How many of these guys will win? We’ll see in the next eight days.

On Draining the Tallahassee Swamp

Two things I’ve noticed about the GOP commercials in Florida:

  1. Mitt Romney is a hate figure here comparable to Pelosi and the Squad. A variety of candidates are being accused of supporting his presidential campaign. What were they supposed to do–give money to Obama?
  2. One of the commercials indicates that the candidate will help drain the swamp in Tallahassee. Given that Florida state government has been completely dominated by the GOP for over a decade, this makes no sense whatsoever. What it tells you is that the virtuous, angry outsider theme is so pervasive in the party, it even prevails over logic.

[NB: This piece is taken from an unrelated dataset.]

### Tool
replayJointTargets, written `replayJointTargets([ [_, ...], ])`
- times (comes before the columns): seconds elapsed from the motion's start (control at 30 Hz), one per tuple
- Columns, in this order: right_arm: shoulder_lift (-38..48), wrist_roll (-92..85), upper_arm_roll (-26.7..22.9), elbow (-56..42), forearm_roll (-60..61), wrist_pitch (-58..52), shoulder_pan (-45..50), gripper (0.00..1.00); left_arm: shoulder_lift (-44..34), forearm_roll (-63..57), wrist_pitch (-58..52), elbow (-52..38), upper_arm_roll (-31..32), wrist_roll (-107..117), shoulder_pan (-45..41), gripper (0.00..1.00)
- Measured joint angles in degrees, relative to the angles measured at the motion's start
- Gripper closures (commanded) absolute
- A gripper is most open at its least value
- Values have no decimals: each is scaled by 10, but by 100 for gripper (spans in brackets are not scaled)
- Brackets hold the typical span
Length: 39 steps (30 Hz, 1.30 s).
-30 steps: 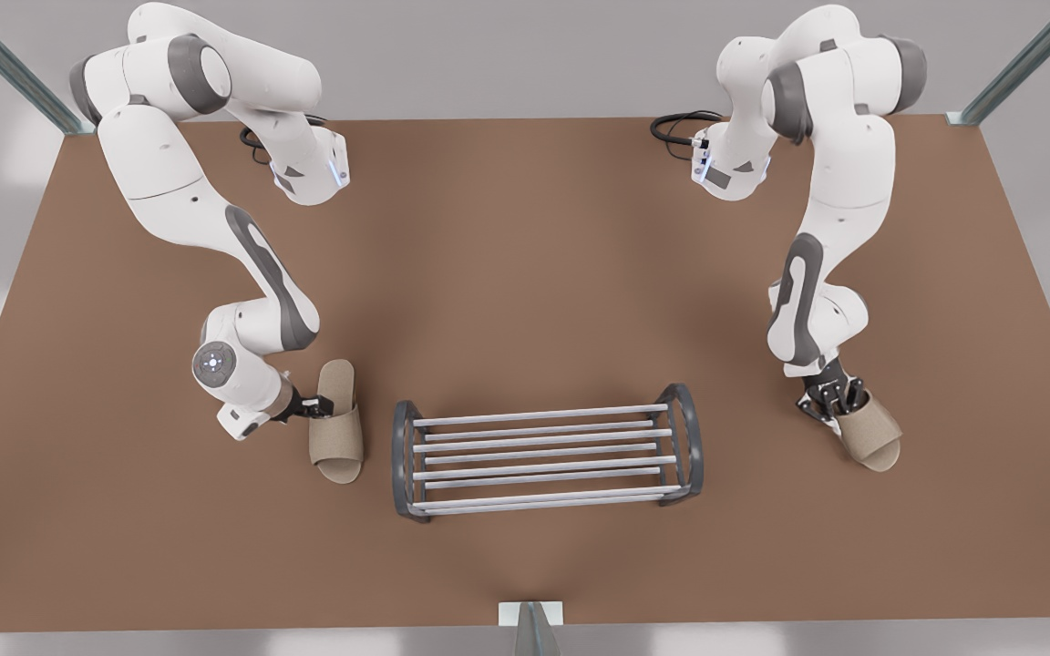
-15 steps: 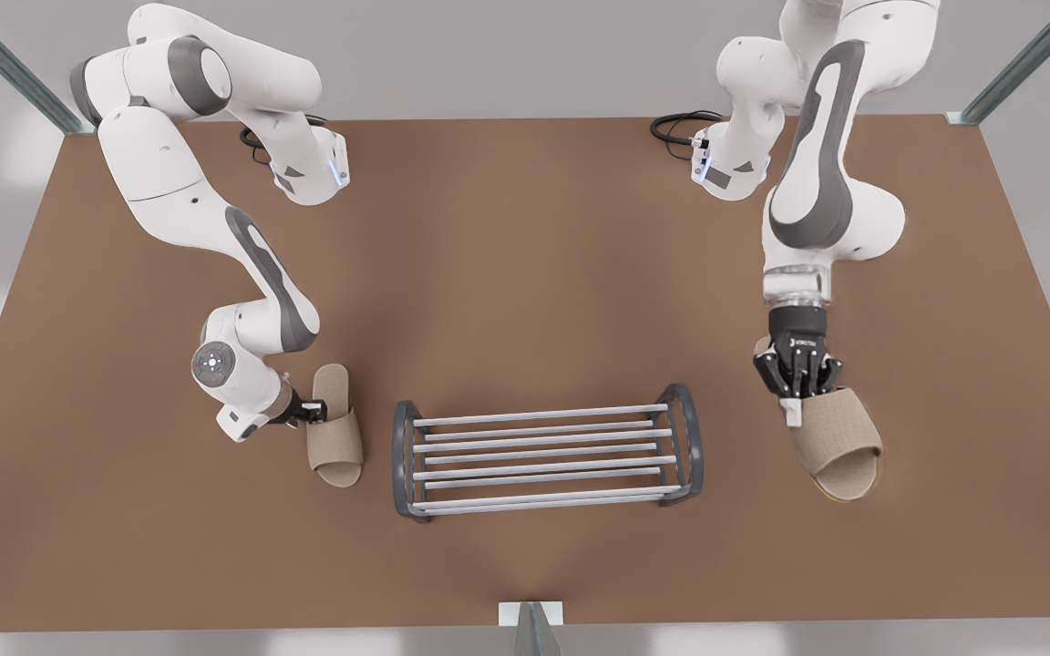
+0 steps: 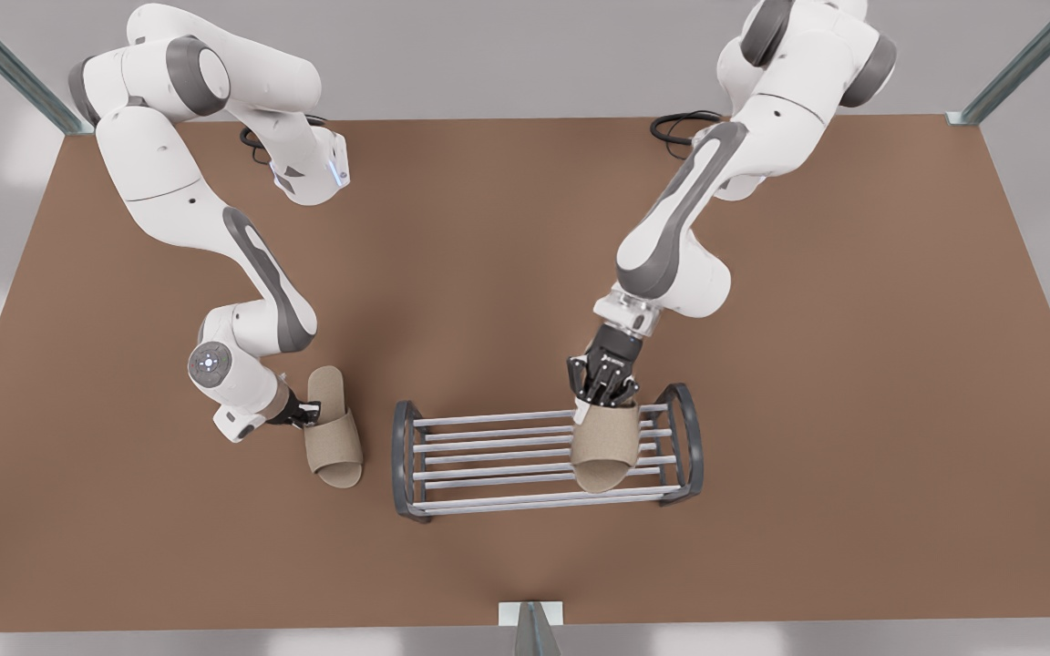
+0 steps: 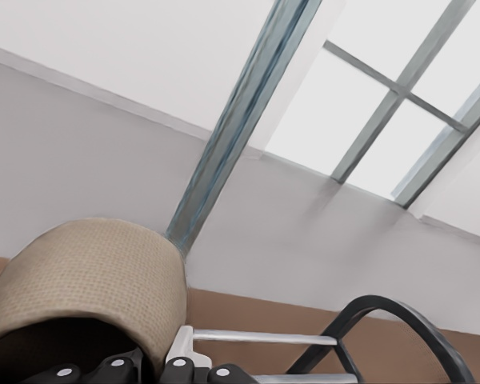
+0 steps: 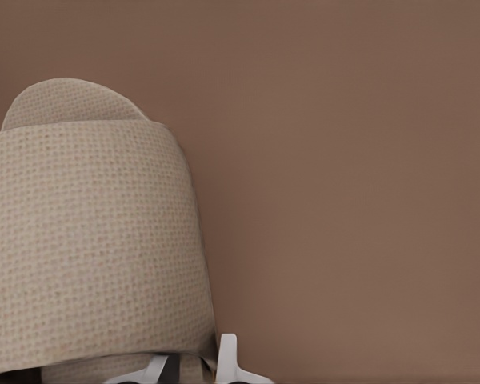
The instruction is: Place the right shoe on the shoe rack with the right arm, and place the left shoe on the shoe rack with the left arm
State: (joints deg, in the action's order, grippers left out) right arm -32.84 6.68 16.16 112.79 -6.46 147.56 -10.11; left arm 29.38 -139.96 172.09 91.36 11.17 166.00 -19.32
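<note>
Shoe rack (image 3: 488, 446), front view's left half: bare bars, open from above.
Other half: right shoe (image 3: 605, 446) fills it.
Rack ends: arched frames (image 3: 404, 460) block sideways entry.
Beside rack: left shoe (image 3: 334, 442), narrow gap.

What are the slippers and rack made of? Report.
The left shoe, held at the shoe rack by the left gripper: beige woven fabric, matte, weave visible. The right shoe, in the right gripper: same. Rack: likely metal, dark frames, pale sheeny bars.

Both slippers read to me as coarse woven cloth, matt beige: the left shoe (image 3: 605, 446) and the right shoe (image 3: 334, 444). The bench (image 3: 507, 255) is a smooth, matt brown board. The shoe rack (image 3: 534, 498) has pale satin metal bars and dark grey, faintly glossy end frames. The left arm (image 3: 680, 273) and right arm (image 3: 160, 173) look like glossy white plastic with duller grey joint covers.
</note>
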Motion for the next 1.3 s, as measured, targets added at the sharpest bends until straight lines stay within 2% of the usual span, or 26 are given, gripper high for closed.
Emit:
replayJointTargets([
  [0.2, -2, -1, 0, -7, 0, 0, 1, 62, 52, 1, -48, -13, 0, 0, 2, 79],
  [0.4, -8, -1, 0, -14, -1, 0, 3, 63, 58, -3, -74, -13, -2, 0, 3, 79],
  [0.47, -8, -2, 0, -14, -1, 0, 3, 67, 59, -4, -80, -13, -2, 0, 3, 59],
  [0.5, -8, -2, 0, -14, -1, 0, 3, 68, 61, -5, -84, -13, -2, 0, 3, 27],
  [0.53, -8, -2, 0, -14, -1, 1, 3, 68, 63, -5, -88, -13, -2, 0, 3, 0],
  [0.8, -8, -3, 0, -13, 0, 6, 4, 71, 76, -10, -126, -10, -2, 0, -2, 0],
  [0.87, -8, -4, 0, -13, 0, 6, 3, 79, 74, -8, -132, -10, -2, 0, -2, 0],
  [1.3, 0, -25, 5, -13, -1, 4, 0, 79, 1, -2, -142, 81, -1, 0, -16, 0],
])
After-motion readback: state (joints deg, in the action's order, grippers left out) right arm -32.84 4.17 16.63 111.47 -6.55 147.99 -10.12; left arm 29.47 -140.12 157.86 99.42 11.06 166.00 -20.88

Anyway, everyone knows that the swamp is in Gainesville, not Tallahassee.

On the Case for Trump

Ignore Stormy Daniels. Ignore Michael Flynn. Ignore Roger Stone. Ignore Michael Cohen. Ignore the failure to release his taxes. Ignore Mueller. Ignore his efforts to move the G-7 to Doral. Ignore the Trump hotel close to the White House. Ignore the attempts to hold the British Open at Turnberry.

Ignore his weird relationship with Putin. Ignore his sucking up to dictators. Ignore the failed attempt at regime change in Venezuela. Ignore his tariffs. Ignore his complete lack of direction with regard to China. Ignore his gratuitous attacks on NATO. Ignore the removal of troops from Germany. Ignore the betrayal of the Kurds. Ignore his failure to do anything to help our other friends in Syria. Ignore his pointless showboating with Kim. Ignore his new arms races.

Ignore Ukraine and impeachment. Ignore the deficits that his tax cut caused, and the lack of investment that followed. Ignore his trashing of environmental regulations. Ignore his racism. Ignore his attacks on American heroes. Ignore his failure to observe the rule of law. Ignore the revolving door around him, and the departure of the adults in the room. Ignore his failure to propose anything like a convincing substitute for Obamacare. Ignore Barr and Betsy DeVos. Ignore the attacks on the press. Ignore his lies and his narcissism. Ignore Stephen Moore and Judy Shelton. Ignore the inept response to the pandemic. Ignore his support of ineffective drugs, and his proposal to eat bleach. Ignore his unjust attacks on civil servants, judges, the intelligence community, the FBI, the Fed, elections officials, and most professional sports. Ignore his suggestion that the election should be postponed.

Hey, he gave us lots of conservative judges and tax cuts, right? He fights for our side in the culture wars, too. What more could you possibly ask?

All I can say is, that’s a whole lot of ignorance.